View Full Version : Coffee Cream

04-30-2008, 05:36 PM
Me again, seem like i'm stupid ... :)

I have trouble with making coffee foam/cream (bubbles on the top of coffee/liquid). I have one plain (top of liquid) like bouncing element, TWO emitter for foam (one emitter have smaller particles/lower transparency and second bigger particles with some transparency and reflection), also two collision object to make some randomness (position of the particles/foam on surface). Both particle emitters are in same group with Additive Blending mode in Hyper Voxels panel.

I will continue to work on this, BUT if someone solve this coffee foam "mystery" in LW i will be very grateful if he/she can say me some tip about this.

(The cup ... i will fix it in Modeler later ... not issue right now ... ONLY CREAM).

Attachment: My quick render AND Real stuff (my goal)!

Thanks in advance!

04-30-2008, 07:08 PM
I'd be inclined to use Spray Points, then use one of those plugins that copies background layer objects (model some different sized spheres) onto the points. They may even be a script that allows random sizing when placing.

05-02-2008, 04:13 AM

I was playing with metaballs (gives more control) ... and came with something like this. I will do some tweak, modeling also texturing tweak, but i think i will do it.

Thanks Matt, i will try that method to. If anybody have some tip about this ... he/she is welcomed. Also if anybody have experience with similar stuff like beer foam, or soda effect like cola-bubbles (moving bubbles) please share ... Thanks in advance!!!

05-02-2008, 06:15 AM
If it's just for a still, I would model the foam rather than try to use emitters. You need to be able to control the placement of the foam.

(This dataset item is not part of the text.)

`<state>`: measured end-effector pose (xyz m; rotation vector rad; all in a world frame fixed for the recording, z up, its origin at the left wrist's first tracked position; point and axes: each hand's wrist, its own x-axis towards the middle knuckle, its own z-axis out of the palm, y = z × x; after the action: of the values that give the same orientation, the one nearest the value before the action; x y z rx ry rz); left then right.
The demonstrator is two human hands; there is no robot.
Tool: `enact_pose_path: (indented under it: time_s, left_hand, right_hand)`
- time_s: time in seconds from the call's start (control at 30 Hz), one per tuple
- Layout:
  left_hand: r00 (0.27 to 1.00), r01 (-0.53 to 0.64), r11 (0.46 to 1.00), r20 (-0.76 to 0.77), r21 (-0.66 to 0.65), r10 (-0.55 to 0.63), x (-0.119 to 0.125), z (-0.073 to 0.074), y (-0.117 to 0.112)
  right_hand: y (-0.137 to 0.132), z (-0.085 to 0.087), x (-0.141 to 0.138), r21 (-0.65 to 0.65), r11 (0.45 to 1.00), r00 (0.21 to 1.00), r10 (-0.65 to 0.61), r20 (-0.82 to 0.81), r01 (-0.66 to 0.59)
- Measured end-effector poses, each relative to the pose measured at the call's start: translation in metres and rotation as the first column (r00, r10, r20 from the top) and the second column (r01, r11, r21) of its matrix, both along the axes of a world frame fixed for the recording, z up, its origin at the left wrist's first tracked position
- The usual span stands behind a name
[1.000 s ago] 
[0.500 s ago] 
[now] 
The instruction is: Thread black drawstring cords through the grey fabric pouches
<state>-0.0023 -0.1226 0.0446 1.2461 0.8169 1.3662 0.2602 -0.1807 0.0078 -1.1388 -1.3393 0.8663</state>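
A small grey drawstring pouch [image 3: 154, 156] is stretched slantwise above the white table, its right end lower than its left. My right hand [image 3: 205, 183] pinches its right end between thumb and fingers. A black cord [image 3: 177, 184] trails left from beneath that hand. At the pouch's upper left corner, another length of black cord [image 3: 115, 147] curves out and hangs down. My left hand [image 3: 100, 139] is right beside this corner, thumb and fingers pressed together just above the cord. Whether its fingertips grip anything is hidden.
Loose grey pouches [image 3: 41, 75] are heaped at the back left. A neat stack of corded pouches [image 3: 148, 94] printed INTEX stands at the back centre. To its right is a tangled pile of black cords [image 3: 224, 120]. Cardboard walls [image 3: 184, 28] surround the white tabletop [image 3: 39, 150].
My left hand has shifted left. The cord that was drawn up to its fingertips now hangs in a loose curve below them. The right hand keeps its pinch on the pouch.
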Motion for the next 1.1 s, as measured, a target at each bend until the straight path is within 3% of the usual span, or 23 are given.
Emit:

You could model the actual spheres for the bubbles as suggested, or you can apply the hypervoxels directly to the modeled points.

Looking at your reference image, it looks like the bubbles are all separate, and the finer foam just has more, smaller bubbles. If you do go the hypervoxel route, try turning off the additive blending, and have each voxel particle stand on its own.